— TASK INSTRUCTIONS —
Every line of the material must be reproduced exactly.

— AVAILABLE DATA —
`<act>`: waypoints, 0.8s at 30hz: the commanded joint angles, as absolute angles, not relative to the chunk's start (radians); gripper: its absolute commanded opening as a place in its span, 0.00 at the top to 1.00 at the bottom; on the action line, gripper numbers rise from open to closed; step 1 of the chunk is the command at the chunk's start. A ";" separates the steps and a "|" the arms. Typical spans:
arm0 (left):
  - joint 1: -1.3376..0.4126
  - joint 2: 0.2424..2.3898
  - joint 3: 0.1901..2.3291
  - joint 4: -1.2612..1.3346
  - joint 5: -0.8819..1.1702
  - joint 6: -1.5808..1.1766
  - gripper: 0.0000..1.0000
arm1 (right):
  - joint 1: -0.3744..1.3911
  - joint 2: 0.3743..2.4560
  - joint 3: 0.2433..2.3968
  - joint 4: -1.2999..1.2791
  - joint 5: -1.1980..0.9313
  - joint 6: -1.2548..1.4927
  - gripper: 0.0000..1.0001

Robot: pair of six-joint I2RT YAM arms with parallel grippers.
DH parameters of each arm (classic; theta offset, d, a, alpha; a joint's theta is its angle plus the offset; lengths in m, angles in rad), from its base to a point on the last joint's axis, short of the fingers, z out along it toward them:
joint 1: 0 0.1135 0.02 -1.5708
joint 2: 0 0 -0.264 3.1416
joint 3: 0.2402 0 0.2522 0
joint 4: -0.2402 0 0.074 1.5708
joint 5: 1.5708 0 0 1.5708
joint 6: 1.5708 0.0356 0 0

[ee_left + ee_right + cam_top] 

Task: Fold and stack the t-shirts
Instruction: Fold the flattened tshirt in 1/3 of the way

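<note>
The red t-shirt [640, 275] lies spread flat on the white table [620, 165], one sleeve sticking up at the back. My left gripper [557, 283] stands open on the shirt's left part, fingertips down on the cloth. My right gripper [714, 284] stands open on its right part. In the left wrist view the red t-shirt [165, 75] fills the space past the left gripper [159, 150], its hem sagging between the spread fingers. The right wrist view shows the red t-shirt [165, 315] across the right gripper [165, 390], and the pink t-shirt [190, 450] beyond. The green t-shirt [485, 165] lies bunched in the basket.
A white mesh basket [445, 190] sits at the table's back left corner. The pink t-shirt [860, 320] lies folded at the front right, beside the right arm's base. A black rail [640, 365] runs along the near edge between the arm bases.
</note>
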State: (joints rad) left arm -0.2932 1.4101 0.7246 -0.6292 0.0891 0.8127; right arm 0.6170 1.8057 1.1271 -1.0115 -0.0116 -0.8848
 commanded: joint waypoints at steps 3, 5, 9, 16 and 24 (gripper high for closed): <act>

— TASK SOLUTION —
`<act>`: waypoints, 0.8s at 30hz: the commanded joint angles, as absolute angles, not relative to the chunk's start (radians); gripper: its absolute commanded opening as a place in its span, 0.00 at the top to 1.00 at the bottom; on the action line, gripper numbers rise from open to closed; step 1 of the chunk is the command at the chunk's start. A ";" separates the steps and a "|" the arms. Typical spans:
arm0 (left):
  - joint 1: -1.3376..0.4126
  - joint 2: 0.2424..2.3898
  - joint 3: 0.1901..2.3291
  - joint 4: -1.2612..1.3346
  - joint 5: -0.8819..1.1702
  - joint 6: -1.5808..1.1766
  - gripper: 0.0000..1.0000
arm1 (right):
  - joint 1: -0.3744..1.3911
  - joint 2: 0.3743..2.4560
  - joint 3: 0.2433..2.3968
  - joint 4: -1.2999..1.2791
  - joint 5: -1.1980..0.9313
  - joint 6: -1.2548..1.4927
  - gripper: 0.0000..1.0001

Robot: pair of six-joint I2RT YAM arms with parallel grippers.
DH parameters of each arm (classic; theta offset, d, a, alpha; a joint's theta is its angle plus the offset; lengths in m, angles in rad), from its base to a point on the last joint's axis, short of the fingers, z out along it toward them:
joint 1: 0 0.1135 0.02 -1.5708
joint 2: 0 0 -0.264 3.1416
joint 3: 0.2402 0 0.2522 0
joint 4: -0.2402 0 0.074 1.5708
joint 5: 1.5708 0 0 1.5708
joint 6: 1.5708 0.0356 0 0

[ee_left + ee_right + cam_top] 

Task: Fold and stack the t-shirts
Instruction: Fold the flattened tshirt in 1/3 of the way

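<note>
The red t-shirt [640, 275] lies spread flat on the white table [620, 165], one sleeve sticking up at the back. My left gripper [557, 283] stands open on the shirt's left part, fingertips down on the cloth. My right gripper [714, 284] stands open on its right part. In the left wrist view the red t-shirt [165, 75] fills the space past the left gripper [159, 150], its hem sagging between the spread fingers. The right wrist view shows the red t-shirt [165, 315] across the right gripper [165, 390], and the pink t-shirt [190, 450] beyond. The green t-shirt [485, 165] lies bunched in the basket.
A white mesh basket [445, 190] sits at the table's back left corner. The pink t-shirt [860, 320] lies folded at the front right, beside the right arm's base. A black rail [640, 365] runs along the near edge between the arm bases.
</note>
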State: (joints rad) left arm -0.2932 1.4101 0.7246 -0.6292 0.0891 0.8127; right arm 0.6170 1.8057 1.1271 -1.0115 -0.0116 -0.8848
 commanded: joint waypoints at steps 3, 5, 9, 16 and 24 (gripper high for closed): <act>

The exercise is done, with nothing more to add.